The business imperative is for CSPs to capture new growth from untapped 5G potential. Looking at one aspect of this, data exposure, which we know has been a recurring theme. However, its realization and commercialization has had little success. To repeat history would be unwise, so it is better to review the key challenges faced; in overall terms it may be simply put that the telecom environment is not a greenfield site – it is a real mix of systems – some of which, once operational, the network teams would rather leave alone.

So what were the challenges before, and what can we learn?

 

#1 Bridging the technical divide

The data assets (e.g. subscriber profile, device information, session & policy data, location) are distributed across organizational silos; Network operations, IT, Customer care, etc. Each with its own technical attributes (interfaces, protocols, information management, etc. and software solution mix).

At a fundamental level for Data Exposure to have practical use these data sets need to be seamlessly accessed and harmonized so that bespoke applications may be able to draw and provide insights and information from them.

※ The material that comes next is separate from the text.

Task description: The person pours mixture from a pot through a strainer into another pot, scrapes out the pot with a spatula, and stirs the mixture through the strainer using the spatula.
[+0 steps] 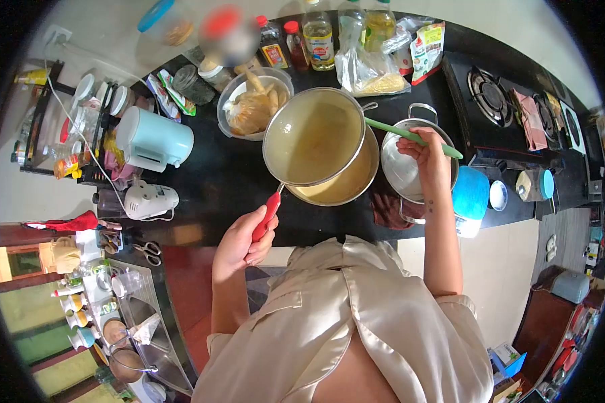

#2 Bridging the operational divide

The stakeholders for each of the silos are responsible for the performance of their function. Understandably, their priority is keeping their function in service and secure, meeting their SLA commitments. As such, interfacing with other silos takes a lower priority on their agenda, especially if the impacts and ownership of such integrations is unclear.

For instance, if an application required information from Customer care and the Network operations.

  • Customer care would be concerned on the secure handling of user specific data, right to access such data (governed by GDPR or data security rules) and leading to the potential risk of data breach.
  • Network operations would be concerned about secure access to its systems in service. Potential to disrupt service, exposing the network operations to additional load and resiliency concern. Any data exposure query may have separate response time requirements which may be beyond the designed performance limits.

Direct external access for data exposure probably won’t pass operationally – what is needed is an abstraction layer / platform / gateway providing the northbound API but internalizing all of the interlocks needed to the source data systems.

#3 Uniformity of service

The data exposure customer external to the CSP has to invest in implementing the application that integrates with the CSP to fulfil it’s use case. In so doing they need to meet the CSPs API specifications.

The challenge, before, is that the enterprise may integrate with multiple CSPs for the same use case, as they may own subscriptions across them. However, if each CSP exposes a different service API the enterprise would need to invest in the creation and upkeep of multiple CSP specific implementations making things operationally complex and expensive, i.e. not reusable nor scalable.

#4 Network security

Communication networks are strategic targets or national importance. Enabling access to data assets requires CSPs to put in place a security framework that is able to;

  • Administrator access control to the API suite
  • Protect each system through independent secure access.
  • Secure access to exposed services
  • Granular access control to a specific API

The above needs to be automated to streamline the interaction between the enterprise and the CSP.

#5 Scalability

Cloud-native is an integral part CSP infrastructure to build highly scalable networks. This aligns well with exposure requirements enabling CSPs to adopt a secure and efficient deployment. To provide the range across the backend systems and integrate multiple data sources quickly a modular, cloud native architecture us needed so that the distinct use cases may be deployed as independent containers each scaled separately based on demand.

In meeting these challenges should not be case where a new API is bolted on to an older system; that will simply preserve data silos & fragmentation and not enable the very business case the new thinking on data exposure is developing. In essence it needs an API distribution and composition platform.